Suburbs trying to look less suburban by building downtowns
Downtown Battle Creek | Photo by Anna Gustafson
On a warm day in 1968 a young Bob Seger rocked a crowd of 20,000 in front of a Hudson's department store, a highlight of the grand opening ceremonies for the sprawling Oakland Mall in Troy.
Troy was a booming, relatively new Oakland County suburb that had been incorporated as a city just 13 years before the 1.5 million-square-foot 'super-regional' mall opened. Its motto was 'The City of Tomorrow . . . Today.'
But today, the city of tomorrow is trying to look a bit more like the city of yesterday. Troy, Warren and Livonia are among numerous cookie-cutter suburbs across the country trying to build downtowns from scratch.
The appeal of suburbs was long centered on the availability of land for spacious homes with large yards and huge shopping malls with plenty of parking. Newly built freeways made it easy for suburbanites to commute to jobs in the city.
Racial tensions resulted in massive white flight from Detroit and other large cities. About 120,000 white people fled Detroit for the suburbs in just the first two years after the 1967 riots, according to the Detroit Historical Society.
But today, the suburbs have lost much of their retail mojo. The Hudson's (now Macy's) store Bob Seger played in front of, is closing this month. Oakland and many other malls are struggling to survive. About 1,800 U.S. malls have closed since the 1980s. Only about 700 are left.
Online shopping has crippled brick-and-mortar retail, especially since the Covid pandemic. And many younger residents want to live in places with a more urban vibe.
'The whole way people acquire stuff is changing significantly,' Robin Boyle, a retired Wayne State University urban planning professor, told me. 'They want to go somewhere to eat and drink and have some fun. That's what's driving this.'
Officials in Livonia cite the need for new, younger residents at the heart of plans to build a downtown, formally known as a city center, on 27 acres of property that is currently occupied by city offices.

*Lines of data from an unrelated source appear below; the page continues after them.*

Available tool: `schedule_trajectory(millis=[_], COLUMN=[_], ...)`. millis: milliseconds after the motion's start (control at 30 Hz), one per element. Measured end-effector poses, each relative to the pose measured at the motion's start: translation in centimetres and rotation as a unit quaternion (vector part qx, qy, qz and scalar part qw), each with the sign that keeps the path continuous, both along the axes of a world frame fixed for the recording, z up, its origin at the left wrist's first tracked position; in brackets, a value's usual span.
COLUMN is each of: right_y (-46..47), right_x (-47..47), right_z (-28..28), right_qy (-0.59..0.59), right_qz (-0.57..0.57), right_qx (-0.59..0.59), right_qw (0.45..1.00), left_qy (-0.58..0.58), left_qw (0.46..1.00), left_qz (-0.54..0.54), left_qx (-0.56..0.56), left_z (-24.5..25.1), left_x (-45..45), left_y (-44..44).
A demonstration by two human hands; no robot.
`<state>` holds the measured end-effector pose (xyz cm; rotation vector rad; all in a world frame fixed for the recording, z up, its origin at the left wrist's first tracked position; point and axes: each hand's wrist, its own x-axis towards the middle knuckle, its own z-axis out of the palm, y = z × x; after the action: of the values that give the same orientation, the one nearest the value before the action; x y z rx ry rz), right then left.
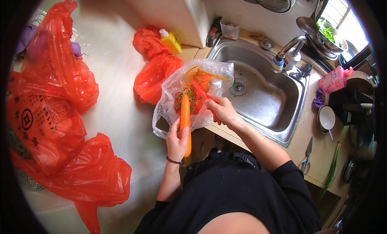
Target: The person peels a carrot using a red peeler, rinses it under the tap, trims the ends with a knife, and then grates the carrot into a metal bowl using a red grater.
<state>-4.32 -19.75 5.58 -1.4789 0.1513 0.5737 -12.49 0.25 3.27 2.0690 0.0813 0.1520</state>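
Observation:
My left hand (177, 141) holds a long orange carrot (185, 122) upright in the view, its tip pointing over an opened clear plastic bag (170, 91). In my right hand (222, 110) is a red-handled tool (199, 90), probably a peeler; its working end is hard to make out. It is to the right of the carrot, apart from it. Inside the bag lie orange carrot peelings (201, 73) and green stems with small leaves (191, 101), with red plastic beneath them. The bag rests at the left edge of the sink.
A steel sink (260, 104) with a faucet (282, 54) is at the right. Red plastic bags (51, 119) lie at the left, another red bag (157, 76) beside a yellow bottle (171, 42). Scissors (307, 158), green onions (332, 167), a white bowl (326, 117) and a pink bottle (334, 79) stand or lie right.

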Motion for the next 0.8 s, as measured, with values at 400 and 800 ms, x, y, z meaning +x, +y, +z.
schedule_trajectory(millis=[400,800], right_y=[0.5,0.2], right_x=[-0.9,-0.1], right_z=[-0.4,1.3], right_qy=[-0.285,-0.393], right_qz=[0.034,0.060], right_qx=[-0.280,-0.303], right_qw=[0.916,0.866], left_qy=[0.049,0.199], left_qw=[0.992,0.879], left_qz=[-0.022,-0.047], left_qx=[-0.116,-0.431], left_z=[1.2,2.6], left_x=[0.4,2.3], left_y=[0.7,3.4])
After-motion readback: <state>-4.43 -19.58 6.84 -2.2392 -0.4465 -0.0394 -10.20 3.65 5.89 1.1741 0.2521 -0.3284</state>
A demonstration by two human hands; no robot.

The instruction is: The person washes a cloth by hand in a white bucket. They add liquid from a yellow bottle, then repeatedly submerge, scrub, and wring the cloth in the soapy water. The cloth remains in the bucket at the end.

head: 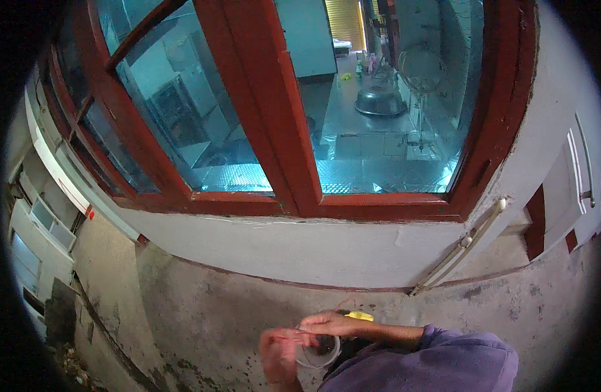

Livonia, which had a population of nearly 101,000 in 1990, has lost almost 9,000 residents in the past 35 years.
The city's proposal calls for a mixed-use, open-air development containing retail shops, restaurants and housing. The center would feature a network of sidewalks and bike paths that would connect to the larger community.
Mayor Maureen Bosnan told the Detroit News 'that if we do this right, this is the way to make sure that Livonia is the place that our kids want to come home to.' She said a downtown is 'a missing piece' in the city.
Warren, a Macomb County suburb that's also the state's third-largest city, is trying for a second time to create a downtown from scratch. It's working on resurrecting most of a $170 million plan that called for housing, retail and a hotel adjacent to Warren's city hall and library. That development proposal died in 2022 when the Warren City Council voted against financial support for the project.
Troy has built an expansive city center featuring luxury apartments, and mostly chain retail stores, restaurants and hotels at the busy intersection of Big Beaver Road and I-75.
Boyle, a longtime member of the Birmingham planning commission, said one problem with these new city centers is that they lack the diversity and authenticity of long-established downtowns.
'Most of the successful ones are where there are old buildings,' he said.
These include older suburbs such as Royal Oak, Ferndale and Clawson that have revitalized walkable downtowns where the tenants are 'overwhelmingly food and drinking establishments.'
Robert Gibbs, a Birmingham-based planner who has designed city centers around the country, said about 75% of them either underperform financially or fail.
The successful ones usually have strong anchor stores, including grocery stores and convenient parking, but also mimic the feel of a traditional downtown, he said.
One example is the Village of Rochester Hills, a Gibbs-designed shopping center that's anchored by an upscale Von Maur department store and a Whole Foods grocery. Most of the retail and restaurants in the Village are national brands. But it also has city-like streets and sidewalks.
Major retailers are attracted to such centers, which also provide healthy tax revenues to local governments, Gibbs said.
Many of these centers are in what Gibbs calls 'edge cities,' such as Troy, that are located in the outer ring of metro areas.
Overall, the suburbs are still growing, particularly those farthest away from urban cores. Experts say that may be attributable to lower housing costs in those areas and more people working from home since the Covid pandemic.
But some bedroom communities are trying to attract younger residents who want something more than look-alike housing and big-box retailers. Building downtowns is one strategy.
'Edge cities are just plain boring,' Gibbs said.